**WHAT IS BEING ASKED:** Output only the lines below from the one holding "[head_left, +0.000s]" down to the one holding "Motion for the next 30", both end lines included and every picture dropped.

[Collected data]
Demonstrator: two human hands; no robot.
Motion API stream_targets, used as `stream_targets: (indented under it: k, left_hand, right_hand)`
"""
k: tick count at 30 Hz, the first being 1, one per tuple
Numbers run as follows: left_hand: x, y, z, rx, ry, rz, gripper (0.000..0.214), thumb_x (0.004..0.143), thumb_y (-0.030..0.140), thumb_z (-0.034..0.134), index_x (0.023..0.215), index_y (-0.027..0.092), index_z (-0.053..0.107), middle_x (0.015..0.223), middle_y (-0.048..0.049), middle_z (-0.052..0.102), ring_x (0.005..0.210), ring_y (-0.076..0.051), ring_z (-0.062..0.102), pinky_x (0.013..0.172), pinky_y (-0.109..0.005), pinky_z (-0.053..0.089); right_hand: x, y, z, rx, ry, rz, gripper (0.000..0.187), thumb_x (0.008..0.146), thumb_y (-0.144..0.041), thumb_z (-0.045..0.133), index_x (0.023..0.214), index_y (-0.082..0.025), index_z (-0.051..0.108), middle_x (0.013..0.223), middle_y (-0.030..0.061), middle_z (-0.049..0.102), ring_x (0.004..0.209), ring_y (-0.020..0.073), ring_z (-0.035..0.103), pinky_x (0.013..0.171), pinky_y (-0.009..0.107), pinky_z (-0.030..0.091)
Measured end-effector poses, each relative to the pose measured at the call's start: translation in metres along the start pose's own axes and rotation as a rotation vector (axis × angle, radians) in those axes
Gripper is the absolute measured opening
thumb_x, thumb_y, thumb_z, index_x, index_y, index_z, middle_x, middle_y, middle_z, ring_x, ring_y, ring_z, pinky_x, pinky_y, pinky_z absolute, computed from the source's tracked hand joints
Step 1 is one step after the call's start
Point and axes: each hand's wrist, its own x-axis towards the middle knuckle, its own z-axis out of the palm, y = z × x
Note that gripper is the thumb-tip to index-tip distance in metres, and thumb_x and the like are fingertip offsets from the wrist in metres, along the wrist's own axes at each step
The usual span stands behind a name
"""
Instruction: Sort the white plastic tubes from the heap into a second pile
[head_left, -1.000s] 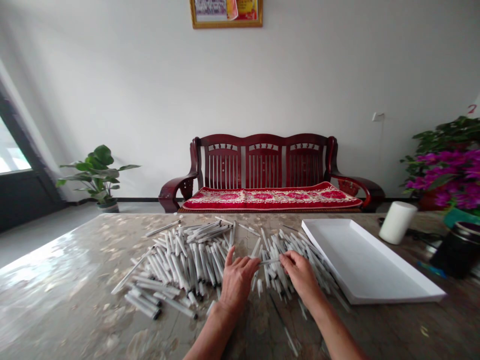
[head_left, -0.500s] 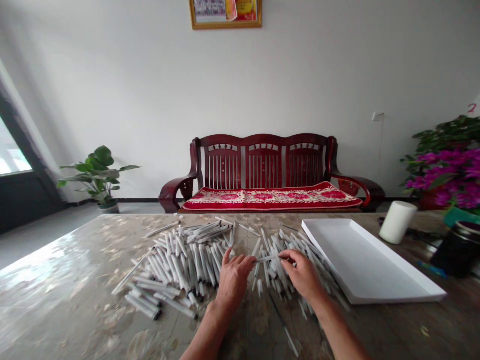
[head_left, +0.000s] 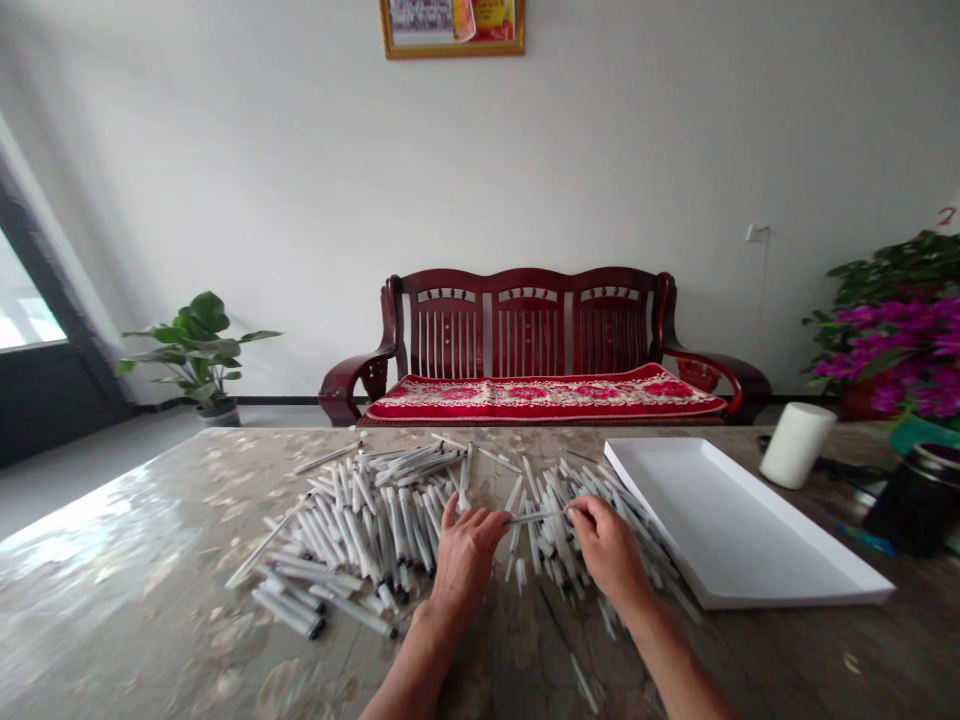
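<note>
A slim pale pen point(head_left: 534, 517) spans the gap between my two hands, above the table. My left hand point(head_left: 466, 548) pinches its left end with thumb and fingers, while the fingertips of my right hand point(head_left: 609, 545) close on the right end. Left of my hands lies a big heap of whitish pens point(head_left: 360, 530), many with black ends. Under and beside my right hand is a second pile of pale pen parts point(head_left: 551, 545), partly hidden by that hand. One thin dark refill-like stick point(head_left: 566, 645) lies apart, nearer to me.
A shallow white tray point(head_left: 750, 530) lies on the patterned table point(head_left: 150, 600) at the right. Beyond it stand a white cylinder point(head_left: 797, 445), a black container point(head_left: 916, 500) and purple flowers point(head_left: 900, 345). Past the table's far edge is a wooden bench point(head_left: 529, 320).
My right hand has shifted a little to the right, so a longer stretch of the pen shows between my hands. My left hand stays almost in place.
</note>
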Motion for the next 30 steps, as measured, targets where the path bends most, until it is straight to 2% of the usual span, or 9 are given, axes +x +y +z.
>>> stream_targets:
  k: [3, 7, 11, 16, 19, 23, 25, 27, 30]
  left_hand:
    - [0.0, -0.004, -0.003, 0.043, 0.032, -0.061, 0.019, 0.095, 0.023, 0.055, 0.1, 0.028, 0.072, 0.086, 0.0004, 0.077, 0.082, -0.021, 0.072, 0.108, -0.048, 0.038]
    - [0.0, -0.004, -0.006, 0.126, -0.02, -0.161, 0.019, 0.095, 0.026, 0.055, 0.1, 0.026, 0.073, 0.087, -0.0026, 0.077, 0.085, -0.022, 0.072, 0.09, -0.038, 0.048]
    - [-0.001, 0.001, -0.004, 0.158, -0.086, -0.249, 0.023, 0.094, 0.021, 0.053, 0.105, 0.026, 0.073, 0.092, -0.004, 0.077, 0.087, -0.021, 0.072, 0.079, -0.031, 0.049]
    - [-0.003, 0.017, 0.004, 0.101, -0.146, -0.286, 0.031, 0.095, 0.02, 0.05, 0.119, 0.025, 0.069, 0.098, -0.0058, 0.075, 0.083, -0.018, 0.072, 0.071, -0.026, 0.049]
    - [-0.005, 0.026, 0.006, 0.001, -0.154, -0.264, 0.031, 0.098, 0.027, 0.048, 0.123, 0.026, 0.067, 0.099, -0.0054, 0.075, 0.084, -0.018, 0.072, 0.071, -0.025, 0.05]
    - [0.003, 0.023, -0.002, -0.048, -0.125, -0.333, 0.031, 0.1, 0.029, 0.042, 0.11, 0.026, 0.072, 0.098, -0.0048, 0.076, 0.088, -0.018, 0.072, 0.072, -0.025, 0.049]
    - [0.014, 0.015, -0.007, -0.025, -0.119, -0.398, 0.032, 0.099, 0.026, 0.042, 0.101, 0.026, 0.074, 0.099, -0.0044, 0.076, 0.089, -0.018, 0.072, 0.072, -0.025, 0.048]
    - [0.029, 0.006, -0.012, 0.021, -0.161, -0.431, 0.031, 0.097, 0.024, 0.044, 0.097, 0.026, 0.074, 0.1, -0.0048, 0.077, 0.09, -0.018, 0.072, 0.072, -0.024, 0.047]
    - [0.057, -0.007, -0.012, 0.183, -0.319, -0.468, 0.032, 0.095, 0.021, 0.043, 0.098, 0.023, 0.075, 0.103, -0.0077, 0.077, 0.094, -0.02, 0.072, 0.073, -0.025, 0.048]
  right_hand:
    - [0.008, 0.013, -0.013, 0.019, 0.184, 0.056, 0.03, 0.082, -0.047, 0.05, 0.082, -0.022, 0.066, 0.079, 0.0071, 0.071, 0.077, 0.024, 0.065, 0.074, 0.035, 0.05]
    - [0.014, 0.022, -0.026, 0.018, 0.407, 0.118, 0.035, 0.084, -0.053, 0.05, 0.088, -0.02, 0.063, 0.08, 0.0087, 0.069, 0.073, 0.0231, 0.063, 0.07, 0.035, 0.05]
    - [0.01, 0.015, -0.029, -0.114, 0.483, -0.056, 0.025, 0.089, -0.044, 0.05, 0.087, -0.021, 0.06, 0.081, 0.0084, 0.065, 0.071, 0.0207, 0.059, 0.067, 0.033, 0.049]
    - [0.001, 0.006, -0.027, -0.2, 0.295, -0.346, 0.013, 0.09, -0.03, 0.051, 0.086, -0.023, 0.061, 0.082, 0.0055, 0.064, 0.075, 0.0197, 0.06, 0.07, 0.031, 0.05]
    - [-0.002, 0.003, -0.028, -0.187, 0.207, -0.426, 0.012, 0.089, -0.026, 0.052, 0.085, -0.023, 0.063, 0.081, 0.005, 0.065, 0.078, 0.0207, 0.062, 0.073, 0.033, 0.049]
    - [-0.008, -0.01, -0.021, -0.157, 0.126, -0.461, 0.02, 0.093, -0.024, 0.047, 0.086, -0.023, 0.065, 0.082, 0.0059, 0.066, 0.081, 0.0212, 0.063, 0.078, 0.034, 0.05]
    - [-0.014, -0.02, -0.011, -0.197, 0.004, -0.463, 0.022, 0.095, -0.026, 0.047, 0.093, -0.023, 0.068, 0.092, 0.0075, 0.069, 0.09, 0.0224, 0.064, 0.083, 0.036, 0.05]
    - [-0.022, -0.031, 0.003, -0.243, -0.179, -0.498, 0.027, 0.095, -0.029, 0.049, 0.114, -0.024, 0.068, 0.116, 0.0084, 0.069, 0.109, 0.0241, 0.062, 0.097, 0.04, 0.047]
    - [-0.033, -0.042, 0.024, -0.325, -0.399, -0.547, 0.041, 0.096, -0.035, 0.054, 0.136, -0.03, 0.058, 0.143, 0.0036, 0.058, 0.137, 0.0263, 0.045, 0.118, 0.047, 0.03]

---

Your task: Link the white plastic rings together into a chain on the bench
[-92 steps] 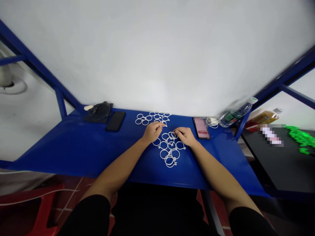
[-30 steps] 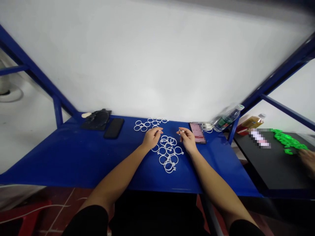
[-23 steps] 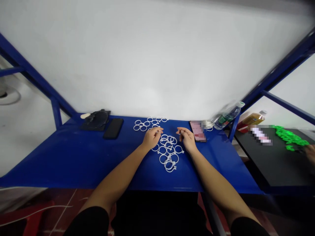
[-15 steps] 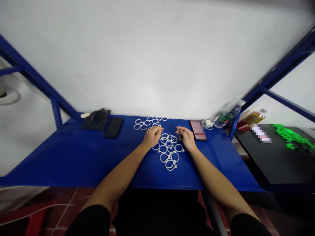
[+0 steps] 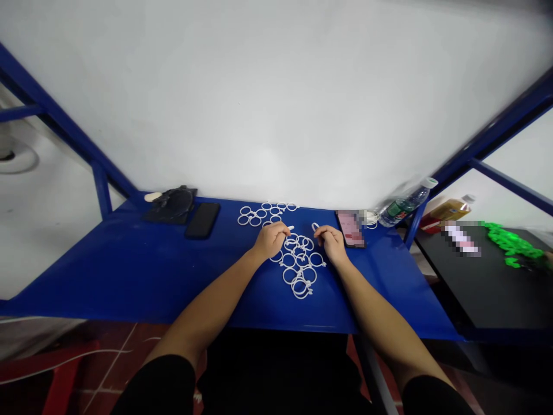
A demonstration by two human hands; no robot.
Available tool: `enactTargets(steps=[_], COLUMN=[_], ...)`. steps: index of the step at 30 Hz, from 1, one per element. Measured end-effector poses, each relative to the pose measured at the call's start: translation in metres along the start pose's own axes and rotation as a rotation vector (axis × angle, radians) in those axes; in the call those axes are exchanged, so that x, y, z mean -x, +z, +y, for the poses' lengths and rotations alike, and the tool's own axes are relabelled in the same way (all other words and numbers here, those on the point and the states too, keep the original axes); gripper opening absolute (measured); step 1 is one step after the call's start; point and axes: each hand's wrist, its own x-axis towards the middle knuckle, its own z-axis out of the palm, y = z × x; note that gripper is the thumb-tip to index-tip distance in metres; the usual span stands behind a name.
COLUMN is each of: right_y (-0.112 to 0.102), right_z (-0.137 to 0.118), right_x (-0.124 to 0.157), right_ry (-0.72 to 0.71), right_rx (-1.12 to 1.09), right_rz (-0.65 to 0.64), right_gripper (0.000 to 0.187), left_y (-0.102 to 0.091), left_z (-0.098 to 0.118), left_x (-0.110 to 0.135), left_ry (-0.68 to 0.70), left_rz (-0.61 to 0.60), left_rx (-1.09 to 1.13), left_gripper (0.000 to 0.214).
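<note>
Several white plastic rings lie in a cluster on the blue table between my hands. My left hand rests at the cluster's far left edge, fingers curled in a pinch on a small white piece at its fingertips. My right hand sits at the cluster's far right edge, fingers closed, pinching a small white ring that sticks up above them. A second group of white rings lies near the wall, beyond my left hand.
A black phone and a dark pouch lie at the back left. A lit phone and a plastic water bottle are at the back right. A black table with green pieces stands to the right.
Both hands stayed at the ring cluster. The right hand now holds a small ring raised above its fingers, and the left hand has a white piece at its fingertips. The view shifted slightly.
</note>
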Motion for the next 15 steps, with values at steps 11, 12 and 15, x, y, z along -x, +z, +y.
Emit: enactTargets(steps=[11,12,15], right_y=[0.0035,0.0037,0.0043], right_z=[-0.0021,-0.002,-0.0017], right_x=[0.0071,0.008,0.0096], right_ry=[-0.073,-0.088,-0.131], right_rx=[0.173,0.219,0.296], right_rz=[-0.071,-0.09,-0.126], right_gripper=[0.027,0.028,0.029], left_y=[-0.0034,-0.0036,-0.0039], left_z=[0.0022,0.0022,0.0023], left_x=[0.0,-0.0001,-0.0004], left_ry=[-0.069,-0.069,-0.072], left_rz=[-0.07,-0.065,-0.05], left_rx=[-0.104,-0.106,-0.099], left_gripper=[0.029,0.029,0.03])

**REPLY TO THE TASK:**
[head_left, +0.000s] 
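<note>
A slim pale pen point(head_left: 534, 517) spans the gap between my two hands, above the table. My left hand point(head_left: 466, 548) pinches its left end with thumb and fingers, while the fingertips of my right hand point(head_left: 609, 545) close on the right end. Left of my hands lies a big heap of whitish pens point(head_left: 360, 530), many with black ends. Under and beside my right hand is a second pile of pale pen parts point(head_left: 551, 545), partly hidden by that hand. One thin dark refill-like stick point(head_left: 566, 645) lies apart, nearer to me.
A shallow white tray point(head_left: 750, 530) lies on the patterned table point(head_left: 150, 600) at the right. Beyond it stand a white cylinder point(head_left: 797, 445), a black container point(head_left: 916, 500) and purple flowers point(head_left: 900, 345). Past the table's far edge is a wooden bench point(head_left: 529, 320).
My right hand has shifted a little to the right, so a longer stretch of the pen shows between my hands. My left hand stays almost in place.
</note>
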Motion for the next 30 steps, as measured, targets where the path bends most, until it is straight to 2% of the usual span, or 9 are given, axes +x +y +z.

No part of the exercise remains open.